When was the last time you knew what was normal for your server? Have you ever had a suspicion some process was eating up your resources? Ever left for vacation and want'd to know if your web server went down? These are some of the questions that a good system monitoring application can help answer.

Before I left for vacation I installed Munin and Nagios. These are two mature system monitoring applications. Munin keeps track of various bits of system information; the number of apache processes, system load, mysql queries, and other useful statistics. Munin's benefit is it keeps a historical record of system status and displays it in graph format over day, week, month, and year. This can allows you to monitor your servers to determine if anything out of the ordinary is occurring.

Nagios is well suited to monitoring your system and services to determine if there are problem and send alerts if detected. It can monitor your apache services, ssh, disk space, and other critical apps. Though Nagios does allow you to review some historical data, Munin is better suited to this task.
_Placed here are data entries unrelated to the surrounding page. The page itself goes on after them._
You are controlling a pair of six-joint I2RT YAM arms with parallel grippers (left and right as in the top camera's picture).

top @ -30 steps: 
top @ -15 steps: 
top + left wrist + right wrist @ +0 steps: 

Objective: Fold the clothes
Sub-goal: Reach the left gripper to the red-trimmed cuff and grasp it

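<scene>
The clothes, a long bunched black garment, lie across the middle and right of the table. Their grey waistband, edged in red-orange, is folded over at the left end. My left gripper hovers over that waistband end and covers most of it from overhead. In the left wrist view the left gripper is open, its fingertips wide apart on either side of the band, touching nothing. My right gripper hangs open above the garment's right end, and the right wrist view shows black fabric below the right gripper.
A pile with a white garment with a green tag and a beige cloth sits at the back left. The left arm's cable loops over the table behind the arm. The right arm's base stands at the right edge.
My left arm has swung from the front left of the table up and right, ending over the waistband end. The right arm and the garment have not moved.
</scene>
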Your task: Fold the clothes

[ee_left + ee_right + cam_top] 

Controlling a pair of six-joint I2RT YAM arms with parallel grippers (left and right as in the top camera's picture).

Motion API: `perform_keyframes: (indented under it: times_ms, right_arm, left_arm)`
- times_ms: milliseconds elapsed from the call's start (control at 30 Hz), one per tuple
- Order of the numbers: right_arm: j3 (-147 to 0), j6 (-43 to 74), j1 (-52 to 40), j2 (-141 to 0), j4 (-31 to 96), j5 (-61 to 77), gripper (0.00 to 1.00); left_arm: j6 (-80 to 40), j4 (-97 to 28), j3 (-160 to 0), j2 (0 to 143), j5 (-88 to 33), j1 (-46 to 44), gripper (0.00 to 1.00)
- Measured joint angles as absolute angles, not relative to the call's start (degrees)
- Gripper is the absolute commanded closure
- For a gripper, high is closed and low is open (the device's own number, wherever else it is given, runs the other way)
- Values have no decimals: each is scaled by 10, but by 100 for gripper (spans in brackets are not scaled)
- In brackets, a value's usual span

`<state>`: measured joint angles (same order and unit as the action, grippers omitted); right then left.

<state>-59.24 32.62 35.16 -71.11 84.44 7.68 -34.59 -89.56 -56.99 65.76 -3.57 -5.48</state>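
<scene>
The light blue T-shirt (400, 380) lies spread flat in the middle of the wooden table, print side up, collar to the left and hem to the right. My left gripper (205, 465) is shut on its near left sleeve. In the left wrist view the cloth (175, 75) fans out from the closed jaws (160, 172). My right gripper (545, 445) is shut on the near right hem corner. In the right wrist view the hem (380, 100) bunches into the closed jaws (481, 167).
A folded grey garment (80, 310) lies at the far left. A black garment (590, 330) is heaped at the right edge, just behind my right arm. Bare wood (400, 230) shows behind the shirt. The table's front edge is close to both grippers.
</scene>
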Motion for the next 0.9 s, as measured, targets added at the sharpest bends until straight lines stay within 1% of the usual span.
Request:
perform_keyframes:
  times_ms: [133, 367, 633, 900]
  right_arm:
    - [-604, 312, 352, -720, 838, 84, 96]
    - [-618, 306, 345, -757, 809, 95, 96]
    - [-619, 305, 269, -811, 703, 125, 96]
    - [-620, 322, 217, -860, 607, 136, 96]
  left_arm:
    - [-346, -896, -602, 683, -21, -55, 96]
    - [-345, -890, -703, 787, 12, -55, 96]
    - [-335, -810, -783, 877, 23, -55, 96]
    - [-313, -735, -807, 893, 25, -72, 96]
When I first installed, Nagios was configured to monitor http, ssh, root disk space, processes, number of users, and swap space. These were sufficient for my needs, but it didn't setup alerting. I was kind of short on time, and Nagio's configuration is complicated, so I didn't get alerts setup before I left. This defeated the purpose of installing Nagios to monitor my server while I was on vacation but I could still log in and check my system status if I wished.

One caveat to consider when installing Nagios on a single server, if you are monitoring the localhost and something goes wrong which makes the system inaccessible, it doesn't do much good to get alerted to the problem. The best approach would be to setup a separate monitoring system. Using Xen or another virtualization product would be a good idea in the case of a single piece of hardware.

Remember that even with good monitoring software installed, Murphy's law applies. This means that your monitoring system will fail before any of your other systems.